■ Collected material
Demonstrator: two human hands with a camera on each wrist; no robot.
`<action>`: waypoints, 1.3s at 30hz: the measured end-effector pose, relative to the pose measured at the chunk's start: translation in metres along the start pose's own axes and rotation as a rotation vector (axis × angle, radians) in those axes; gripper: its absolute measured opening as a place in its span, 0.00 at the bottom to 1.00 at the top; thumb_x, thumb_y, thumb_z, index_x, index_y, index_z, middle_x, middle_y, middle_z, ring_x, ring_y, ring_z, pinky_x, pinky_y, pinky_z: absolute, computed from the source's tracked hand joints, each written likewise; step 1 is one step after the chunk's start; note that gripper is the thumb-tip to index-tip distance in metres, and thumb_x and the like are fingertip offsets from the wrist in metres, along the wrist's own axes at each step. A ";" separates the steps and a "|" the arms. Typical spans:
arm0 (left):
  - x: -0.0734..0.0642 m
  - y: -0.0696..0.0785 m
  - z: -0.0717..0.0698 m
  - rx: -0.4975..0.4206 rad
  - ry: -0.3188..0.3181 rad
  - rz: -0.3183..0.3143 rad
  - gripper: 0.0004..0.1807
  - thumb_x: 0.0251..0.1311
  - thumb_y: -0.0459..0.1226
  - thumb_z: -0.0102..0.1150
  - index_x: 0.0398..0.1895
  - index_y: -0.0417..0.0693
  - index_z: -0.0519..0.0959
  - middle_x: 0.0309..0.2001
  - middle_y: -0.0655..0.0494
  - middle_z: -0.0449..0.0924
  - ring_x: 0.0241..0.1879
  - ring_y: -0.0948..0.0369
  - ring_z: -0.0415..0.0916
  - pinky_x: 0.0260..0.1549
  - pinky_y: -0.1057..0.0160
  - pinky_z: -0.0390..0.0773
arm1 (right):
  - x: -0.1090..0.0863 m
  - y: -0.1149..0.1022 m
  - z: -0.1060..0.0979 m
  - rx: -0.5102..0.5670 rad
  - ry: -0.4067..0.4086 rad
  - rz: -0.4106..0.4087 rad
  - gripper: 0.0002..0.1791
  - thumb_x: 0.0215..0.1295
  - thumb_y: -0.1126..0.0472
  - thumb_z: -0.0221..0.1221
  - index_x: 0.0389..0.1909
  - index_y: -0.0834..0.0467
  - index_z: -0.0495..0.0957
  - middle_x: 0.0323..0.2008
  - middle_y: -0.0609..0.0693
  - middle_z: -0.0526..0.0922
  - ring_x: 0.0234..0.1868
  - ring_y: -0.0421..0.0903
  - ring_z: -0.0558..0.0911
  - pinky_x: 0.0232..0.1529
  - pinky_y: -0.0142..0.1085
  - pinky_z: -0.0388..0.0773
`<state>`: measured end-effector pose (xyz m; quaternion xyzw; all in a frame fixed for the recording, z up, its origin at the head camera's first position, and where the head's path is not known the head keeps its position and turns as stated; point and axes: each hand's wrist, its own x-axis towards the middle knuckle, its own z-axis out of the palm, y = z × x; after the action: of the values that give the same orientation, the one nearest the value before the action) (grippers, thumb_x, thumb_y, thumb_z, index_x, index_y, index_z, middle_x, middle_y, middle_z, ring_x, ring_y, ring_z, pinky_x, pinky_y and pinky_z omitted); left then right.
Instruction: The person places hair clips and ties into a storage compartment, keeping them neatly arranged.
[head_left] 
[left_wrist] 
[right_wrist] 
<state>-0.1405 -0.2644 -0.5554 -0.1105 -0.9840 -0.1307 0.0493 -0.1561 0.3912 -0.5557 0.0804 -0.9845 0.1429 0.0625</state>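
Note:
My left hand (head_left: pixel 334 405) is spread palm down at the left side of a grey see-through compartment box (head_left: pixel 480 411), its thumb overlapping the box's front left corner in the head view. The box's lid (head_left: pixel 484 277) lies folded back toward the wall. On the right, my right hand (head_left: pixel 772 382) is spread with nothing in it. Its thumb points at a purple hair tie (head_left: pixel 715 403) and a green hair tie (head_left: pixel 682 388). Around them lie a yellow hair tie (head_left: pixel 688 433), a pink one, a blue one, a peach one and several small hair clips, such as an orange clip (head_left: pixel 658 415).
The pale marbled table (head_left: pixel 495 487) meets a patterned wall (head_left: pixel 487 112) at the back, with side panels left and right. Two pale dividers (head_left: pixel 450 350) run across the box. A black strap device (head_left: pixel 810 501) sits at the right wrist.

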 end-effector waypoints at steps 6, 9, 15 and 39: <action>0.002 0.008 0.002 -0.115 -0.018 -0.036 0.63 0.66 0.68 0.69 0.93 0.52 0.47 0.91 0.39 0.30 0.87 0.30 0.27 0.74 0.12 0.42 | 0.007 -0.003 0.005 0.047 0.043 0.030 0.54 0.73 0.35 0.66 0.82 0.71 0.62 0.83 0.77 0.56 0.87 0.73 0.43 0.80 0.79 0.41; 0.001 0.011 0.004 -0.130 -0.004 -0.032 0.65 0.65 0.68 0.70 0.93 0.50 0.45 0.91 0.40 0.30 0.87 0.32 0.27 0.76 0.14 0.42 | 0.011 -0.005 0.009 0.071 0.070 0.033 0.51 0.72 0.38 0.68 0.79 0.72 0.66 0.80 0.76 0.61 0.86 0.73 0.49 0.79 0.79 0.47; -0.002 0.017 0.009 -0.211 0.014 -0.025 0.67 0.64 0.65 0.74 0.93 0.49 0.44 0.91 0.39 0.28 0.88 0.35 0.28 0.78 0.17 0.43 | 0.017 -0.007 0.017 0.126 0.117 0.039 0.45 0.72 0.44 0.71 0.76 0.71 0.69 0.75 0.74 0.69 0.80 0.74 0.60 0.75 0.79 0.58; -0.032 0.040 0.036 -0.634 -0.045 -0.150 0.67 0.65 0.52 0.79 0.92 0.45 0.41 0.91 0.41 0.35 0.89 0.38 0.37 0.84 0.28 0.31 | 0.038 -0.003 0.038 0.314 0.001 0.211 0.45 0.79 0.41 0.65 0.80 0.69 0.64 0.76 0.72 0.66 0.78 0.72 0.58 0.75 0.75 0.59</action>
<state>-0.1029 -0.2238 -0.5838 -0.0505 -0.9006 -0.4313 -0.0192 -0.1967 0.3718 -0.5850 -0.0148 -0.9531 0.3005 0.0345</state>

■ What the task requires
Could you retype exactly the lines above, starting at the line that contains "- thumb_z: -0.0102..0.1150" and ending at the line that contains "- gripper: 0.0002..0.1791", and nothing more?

■ Solution
  - thumb_z: -0.0102..0.1150
  - index_x: 0.0398..0.1895
  - index_y: -0.0417..0.0693
  - index_z: -0.0519..0.0959
  - middle_x: 0.0309..0.2001
  - middle_y: -0.0655..0.0494
  - middle_z: -0.0449..0.0924
  - ring_x: 0.0241..0.1879
  - ring_y: -0.0948..0.0369
  - ring_z: -0.0415..0.0916
  - pinky_x: 0.0260..0.1549
  - pinky_y: -0.1057..0.0160
  - pinky_z: -0.0390..0.0773
arm1 (right):
  - x: -0.1090..0.0863 m
  - y: -0.1149..0.1022 m
  - z: -0.1060..0.0979 m
  - rx: -0.5102..0.5670 rad
  - ry: -0.4067..0.4086 rad
  - rz: -0.4106..0.4087 rad
  - gripper: 0.0002..0.1791

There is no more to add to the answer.